The horror of pregnancy is the subject at the forefront of Alice Lowe’s frightfully funny horror comedy, Prevenge. Widowed Ruth (Lowe) is seven months pregnant with her first child. Facing the life changing event alone, Ruth hears her unborn baby’s voice from within and embarks on a murderous rampage, doing away with anyone who crosses her. Prevenge has it all, it’s sharply funny, menacingly mean-spirited and incorporates dark drama amongst the laughs and blood shed. It’s a genre film with so many layers which is reflected in the lead character Ruth.
Alice Lowe showcases her talents for writing, acting and now directing, creating an unforgettable and dynamic character while breaking taboos when it comes to female roles in media. Lowe intended to create a character who was both sympathetic and villainous. Ruth is the ultimate horror anti-heroine. To a degree the audience roots for her as she experiences sadness and loneliness with her pregnancy but at the same time she pulls no punches and sets out for nasty, bloody revenge, leaving a trail of carnage in her wake. She is complex and challenging which is incredibly refreshing to see.

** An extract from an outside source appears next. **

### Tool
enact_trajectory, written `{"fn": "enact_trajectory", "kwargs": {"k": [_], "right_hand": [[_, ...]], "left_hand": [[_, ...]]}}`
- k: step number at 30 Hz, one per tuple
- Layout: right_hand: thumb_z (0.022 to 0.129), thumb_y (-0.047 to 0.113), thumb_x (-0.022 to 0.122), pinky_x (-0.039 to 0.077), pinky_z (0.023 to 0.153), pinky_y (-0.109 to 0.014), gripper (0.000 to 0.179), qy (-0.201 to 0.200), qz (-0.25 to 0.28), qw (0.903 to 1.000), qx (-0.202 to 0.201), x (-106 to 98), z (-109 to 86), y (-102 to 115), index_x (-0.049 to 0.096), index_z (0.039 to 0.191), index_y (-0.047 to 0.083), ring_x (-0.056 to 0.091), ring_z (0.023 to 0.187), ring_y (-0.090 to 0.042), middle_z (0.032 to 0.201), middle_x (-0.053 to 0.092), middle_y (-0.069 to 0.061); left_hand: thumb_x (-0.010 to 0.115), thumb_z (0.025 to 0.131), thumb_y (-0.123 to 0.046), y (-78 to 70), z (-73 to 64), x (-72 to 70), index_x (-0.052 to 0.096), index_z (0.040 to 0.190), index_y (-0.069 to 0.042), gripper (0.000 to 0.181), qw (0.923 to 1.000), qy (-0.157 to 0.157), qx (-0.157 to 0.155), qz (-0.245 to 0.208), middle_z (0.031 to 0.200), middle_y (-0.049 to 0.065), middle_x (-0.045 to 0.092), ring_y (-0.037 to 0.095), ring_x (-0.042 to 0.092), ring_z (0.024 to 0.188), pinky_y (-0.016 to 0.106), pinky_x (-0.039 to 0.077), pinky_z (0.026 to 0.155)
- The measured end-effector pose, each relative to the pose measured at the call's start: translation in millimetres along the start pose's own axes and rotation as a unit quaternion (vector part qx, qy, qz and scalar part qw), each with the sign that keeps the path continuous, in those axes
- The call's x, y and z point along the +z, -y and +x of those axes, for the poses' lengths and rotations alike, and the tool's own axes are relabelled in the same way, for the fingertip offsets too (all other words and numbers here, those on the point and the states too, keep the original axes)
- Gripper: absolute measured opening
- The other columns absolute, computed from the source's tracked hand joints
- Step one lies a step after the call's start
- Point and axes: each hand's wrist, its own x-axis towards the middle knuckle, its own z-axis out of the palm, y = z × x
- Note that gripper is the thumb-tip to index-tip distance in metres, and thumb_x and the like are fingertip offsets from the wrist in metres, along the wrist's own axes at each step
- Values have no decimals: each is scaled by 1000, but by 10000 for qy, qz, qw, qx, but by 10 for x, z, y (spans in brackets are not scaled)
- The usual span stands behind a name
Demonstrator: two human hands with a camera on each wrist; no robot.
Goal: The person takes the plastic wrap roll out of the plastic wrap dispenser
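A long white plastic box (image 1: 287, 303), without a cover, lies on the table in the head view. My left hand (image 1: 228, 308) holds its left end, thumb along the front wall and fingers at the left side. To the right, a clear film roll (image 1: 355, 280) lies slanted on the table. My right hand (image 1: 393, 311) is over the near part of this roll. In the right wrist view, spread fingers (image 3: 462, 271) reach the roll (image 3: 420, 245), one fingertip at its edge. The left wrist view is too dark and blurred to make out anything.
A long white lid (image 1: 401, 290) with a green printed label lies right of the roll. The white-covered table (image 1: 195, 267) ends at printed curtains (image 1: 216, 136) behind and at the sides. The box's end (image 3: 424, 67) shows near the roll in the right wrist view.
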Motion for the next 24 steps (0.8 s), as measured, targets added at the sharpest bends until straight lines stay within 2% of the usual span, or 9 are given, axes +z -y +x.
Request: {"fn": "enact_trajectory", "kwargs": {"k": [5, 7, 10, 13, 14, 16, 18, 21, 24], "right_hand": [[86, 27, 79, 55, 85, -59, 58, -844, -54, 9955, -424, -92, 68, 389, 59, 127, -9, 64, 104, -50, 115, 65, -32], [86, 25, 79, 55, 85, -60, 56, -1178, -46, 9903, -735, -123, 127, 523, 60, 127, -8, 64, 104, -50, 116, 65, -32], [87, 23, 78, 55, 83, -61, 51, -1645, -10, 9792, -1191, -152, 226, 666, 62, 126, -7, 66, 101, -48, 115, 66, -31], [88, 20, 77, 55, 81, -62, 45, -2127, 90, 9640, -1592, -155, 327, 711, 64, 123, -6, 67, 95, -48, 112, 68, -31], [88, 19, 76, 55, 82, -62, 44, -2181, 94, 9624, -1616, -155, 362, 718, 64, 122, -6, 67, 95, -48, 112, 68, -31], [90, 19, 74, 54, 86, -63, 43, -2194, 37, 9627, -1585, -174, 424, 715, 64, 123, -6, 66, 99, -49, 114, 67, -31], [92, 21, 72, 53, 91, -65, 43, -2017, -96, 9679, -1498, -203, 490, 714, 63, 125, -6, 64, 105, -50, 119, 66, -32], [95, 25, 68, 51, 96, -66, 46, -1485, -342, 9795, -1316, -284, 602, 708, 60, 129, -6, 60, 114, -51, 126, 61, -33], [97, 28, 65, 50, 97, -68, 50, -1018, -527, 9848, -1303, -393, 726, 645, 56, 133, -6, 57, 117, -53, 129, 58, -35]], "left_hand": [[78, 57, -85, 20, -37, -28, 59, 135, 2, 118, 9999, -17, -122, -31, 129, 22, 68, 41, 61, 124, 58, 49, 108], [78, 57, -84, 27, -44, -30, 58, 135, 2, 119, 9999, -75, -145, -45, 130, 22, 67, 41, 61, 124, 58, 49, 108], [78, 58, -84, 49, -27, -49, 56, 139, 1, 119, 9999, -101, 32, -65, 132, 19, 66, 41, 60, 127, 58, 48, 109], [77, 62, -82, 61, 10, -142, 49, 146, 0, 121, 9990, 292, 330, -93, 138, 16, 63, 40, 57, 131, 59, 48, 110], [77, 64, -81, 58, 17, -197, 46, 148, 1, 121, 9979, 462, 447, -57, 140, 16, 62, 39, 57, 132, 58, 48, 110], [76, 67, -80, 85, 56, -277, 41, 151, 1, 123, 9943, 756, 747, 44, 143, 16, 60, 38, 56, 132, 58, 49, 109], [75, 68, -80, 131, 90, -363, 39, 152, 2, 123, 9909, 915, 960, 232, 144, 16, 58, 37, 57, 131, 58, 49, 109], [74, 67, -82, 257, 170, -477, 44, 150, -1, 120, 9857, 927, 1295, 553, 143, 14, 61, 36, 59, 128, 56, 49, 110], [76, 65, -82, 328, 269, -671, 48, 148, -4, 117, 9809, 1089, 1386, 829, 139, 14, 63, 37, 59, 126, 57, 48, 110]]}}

Lowe’s chemistry with her co-performers in the film is excellent particularly with Jo Hartley as The Midwife. Hartley plays the character as warm and concerned while engaging in witty dialogue with Lowe’s Ruth. Both actresses have starred in two of the best British horror/comedy films in recent years, Inbred (2011) (for Hartley) and Sightseers (2012) (for Lowe); it’s an absolute treat to see them on screen together as they are both exceptionally talented and play drama and comedy equally well. Tom Davis is wickedly hilarious as ‘DJ Dan’ in one of the film’s earliest scenes. Expect gross out humour and to laugh out loud until your sides split during this bizarre disco sequence. It’s a brilliant mix of Lowe’s twisted sense of humour accompanied by intense, nerve shredding horror.
The film has a surreal tone to it and it can be viewed as a mixture of genres. Essentially it’s a very well done slasher film with a rising body count, creative kills and features a killer with strong characterisation. It’s also an emotional drama that deals with very real subjects of impending parenthood and grief. Lowe uses the fantastical horror element as a metaphor to depict a realistic situation exceptionally well. It’s a well rounded film and nothing feels wasted. The stunning scenery of Pembrokeshire and the bright lights of Cardiff are beautifully captured with the cinematography. Shots of Ruth in her Halloween costume (featured on the poster) wandering the streets of Cardiff amidst all the drunken chaos is a frantic but an incredibly awesome film moment.
Prevenge includes a memorable soundtrack that fans are raving about and rightfully so. The score composed by Toydrum has John Carpenter vibes about it, adding another cool dimension to the film. It’s available for purchase courtesy of Bandcamp. https://invada.bandcamp.com/album/prevenge-original-soundtrack
The conclusion is absolutely fitting and the most brilliant and poignant way to round the film off, in terms of the plot and dialogue. Shot in only 11 days while Lowe was pregnant in real life (no prosthetic bumps required!), Prevenge is a tremendous achievement in independent filmmaking. The kills are expertly edited and the movie has so much depth to it on the whole. Alice Lowe has created a film where a female character doesn’t have to be just one thing, she can be a mother but she can also be badass and can take care of herself.
Prevenge is currently one of the best genre films out on the horror circuit and has something that appeals to all kinds of horror fans. It’s pitch black British humour at it’s best. If you loved Sightseers then you’ll definitely love Prevenge, in fact they would make a superb double feature together.
Prevenge will be screening at the Aberystwyth Arts Centre on Friday, March the 31st at 8:15pm alongside Caradog James’s (The Machine) “Don’t Knock Twice”.